#### THE PROBLEM:
Exact copies of the lines below, from the one with "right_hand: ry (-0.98" up to and including the one with "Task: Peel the", are what this calls for; leave out pictures.
[SOURCE DATA Boundary: Start]
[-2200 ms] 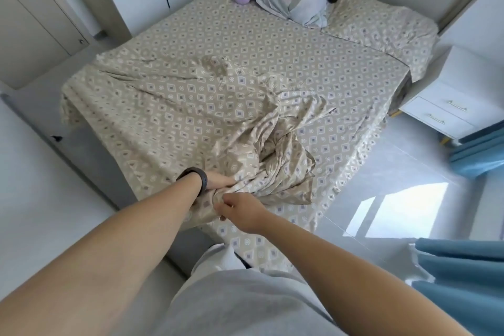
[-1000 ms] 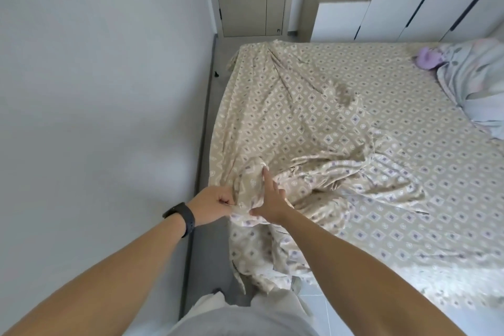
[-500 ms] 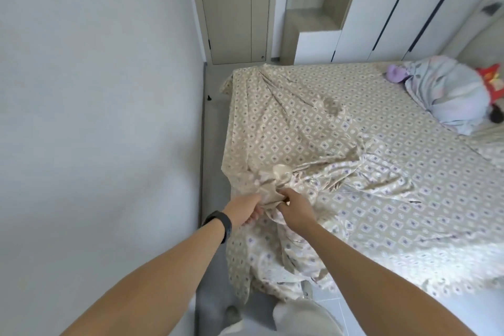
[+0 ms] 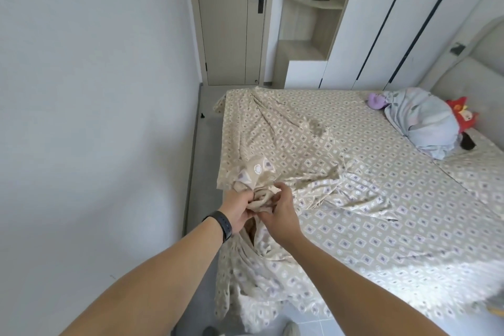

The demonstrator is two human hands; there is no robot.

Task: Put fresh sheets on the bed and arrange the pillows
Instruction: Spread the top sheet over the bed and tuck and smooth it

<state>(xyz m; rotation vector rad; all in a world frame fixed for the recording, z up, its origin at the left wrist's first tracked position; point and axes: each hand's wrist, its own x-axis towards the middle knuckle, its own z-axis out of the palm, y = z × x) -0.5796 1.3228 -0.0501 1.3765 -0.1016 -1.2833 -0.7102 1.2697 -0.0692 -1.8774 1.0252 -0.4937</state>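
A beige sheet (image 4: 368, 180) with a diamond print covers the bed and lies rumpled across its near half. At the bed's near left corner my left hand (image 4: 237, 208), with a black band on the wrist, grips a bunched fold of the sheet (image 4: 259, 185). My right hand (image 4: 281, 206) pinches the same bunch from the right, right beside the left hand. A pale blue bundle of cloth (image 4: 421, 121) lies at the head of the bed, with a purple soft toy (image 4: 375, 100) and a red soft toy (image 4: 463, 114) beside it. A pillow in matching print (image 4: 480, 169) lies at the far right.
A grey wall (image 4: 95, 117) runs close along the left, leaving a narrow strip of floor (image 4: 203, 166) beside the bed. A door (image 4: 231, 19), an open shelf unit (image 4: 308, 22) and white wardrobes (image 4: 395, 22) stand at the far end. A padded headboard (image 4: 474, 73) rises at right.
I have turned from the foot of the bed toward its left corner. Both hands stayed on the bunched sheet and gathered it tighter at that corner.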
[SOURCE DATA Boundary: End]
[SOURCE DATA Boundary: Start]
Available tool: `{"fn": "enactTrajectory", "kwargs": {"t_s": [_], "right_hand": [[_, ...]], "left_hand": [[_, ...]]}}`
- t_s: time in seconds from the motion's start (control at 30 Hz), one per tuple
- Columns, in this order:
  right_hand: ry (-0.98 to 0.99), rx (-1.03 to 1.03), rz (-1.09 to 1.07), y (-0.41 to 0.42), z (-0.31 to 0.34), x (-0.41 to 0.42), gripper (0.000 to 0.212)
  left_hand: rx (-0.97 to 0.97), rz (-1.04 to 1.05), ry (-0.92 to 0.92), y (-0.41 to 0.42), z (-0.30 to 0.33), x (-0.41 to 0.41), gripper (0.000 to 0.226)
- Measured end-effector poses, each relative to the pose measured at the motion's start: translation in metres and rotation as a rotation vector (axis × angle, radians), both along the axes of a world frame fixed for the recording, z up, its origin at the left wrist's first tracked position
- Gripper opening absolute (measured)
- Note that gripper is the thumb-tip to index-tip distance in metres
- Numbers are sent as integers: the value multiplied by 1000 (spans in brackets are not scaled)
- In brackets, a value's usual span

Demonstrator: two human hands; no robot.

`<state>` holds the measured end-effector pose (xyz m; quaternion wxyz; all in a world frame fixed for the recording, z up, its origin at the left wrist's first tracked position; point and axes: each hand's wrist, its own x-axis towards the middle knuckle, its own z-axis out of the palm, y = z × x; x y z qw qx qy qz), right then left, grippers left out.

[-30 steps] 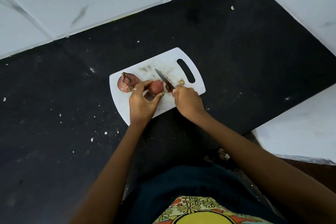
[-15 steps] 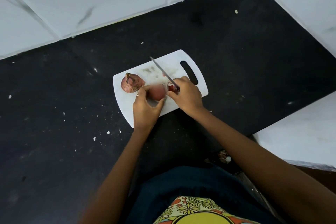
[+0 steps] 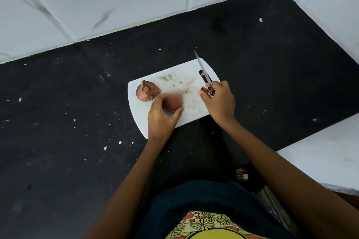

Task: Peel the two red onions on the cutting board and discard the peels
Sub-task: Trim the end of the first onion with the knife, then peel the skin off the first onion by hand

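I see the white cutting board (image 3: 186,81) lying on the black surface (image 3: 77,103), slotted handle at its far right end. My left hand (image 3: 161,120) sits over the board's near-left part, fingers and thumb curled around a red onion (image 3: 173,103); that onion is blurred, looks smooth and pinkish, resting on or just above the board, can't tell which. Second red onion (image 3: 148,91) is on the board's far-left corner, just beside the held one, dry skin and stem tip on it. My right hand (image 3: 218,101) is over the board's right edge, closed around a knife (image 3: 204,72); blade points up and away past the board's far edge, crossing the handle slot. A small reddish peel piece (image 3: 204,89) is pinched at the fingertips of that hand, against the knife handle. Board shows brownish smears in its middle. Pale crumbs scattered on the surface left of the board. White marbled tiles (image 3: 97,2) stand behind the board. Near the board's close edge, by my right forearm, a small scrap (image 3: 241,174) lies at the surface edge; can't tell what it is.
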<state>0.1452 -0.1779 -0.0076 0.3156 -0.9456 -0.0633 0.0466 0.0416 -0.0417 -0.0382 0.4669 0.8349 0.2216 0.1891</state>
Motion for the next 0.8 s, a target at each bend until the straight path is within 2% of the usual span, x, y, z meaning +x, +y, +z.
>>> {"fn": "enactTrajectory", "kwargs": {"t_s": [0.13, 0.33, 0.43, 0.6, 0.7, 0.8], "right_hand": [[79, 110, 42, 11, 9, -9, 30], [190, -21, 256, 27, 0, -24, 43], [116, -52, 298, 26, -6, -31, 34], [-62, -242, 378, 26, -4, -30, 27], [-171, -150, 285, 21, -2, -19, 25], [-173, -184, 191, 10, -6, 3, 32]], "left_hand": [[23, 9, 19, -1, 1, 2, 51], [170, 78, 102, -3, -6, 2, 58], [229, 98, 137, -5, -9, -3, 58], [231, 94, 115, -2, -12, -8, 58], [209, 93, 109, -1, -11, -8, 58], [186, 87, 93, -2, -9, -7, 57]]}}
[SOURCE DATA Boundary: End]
#### FINISHED EXERCISE:
  right_hand: ry (-0.98 to 0.99), rx (-1.03 to 1.03), rz (-1.09 to 1.07), y (-0.41 to 0.42), z (-0.31 to 0.34), x (-0.41 to 0.42), gripper (0.000 to 0.212)
  left_hand: rx (-0.97 to 0.97), rz (-1.04 to 1.05), ry (-0.92 to 0.92), y (-0.41 to 0.42), z (-0.30 to 0.33), x (-0.41 to 0.41), gripper (0.000 to 0.226)
- Measured end-effector poses, each relative to the pose measured at the motion's start: translation in metres and rotation as a rotation vector (axis × angle, radians), both along the axes of a world frame fixed for the recording, z up, its origin at the left wrist's first tracked position
- Gripper opening absolute (measured)
- Note that gripper is the thumb-tip to index-tip distance in metres
- Numbers are sent as integers: the value multiplied by 1000 (spans in brackets are not scaled)
- In brackets, a value's usual span

Demonstrator: two human hands; no robot.

`<state>` holds the measured end-effector pose (xyz m; quaternion wxyz; all in a world frame fixed for the recording, z up, its origin at the left wrist's first tracked position; point and axes: each hand's wrist, its own x-axis towards the middle knuckle, its own z-axis out of the palm, y = z × x; x y z qw qx qy qz), right then left, grippers left out.

[-30 steps] 
[-15 steps] 
[+0 steps] 

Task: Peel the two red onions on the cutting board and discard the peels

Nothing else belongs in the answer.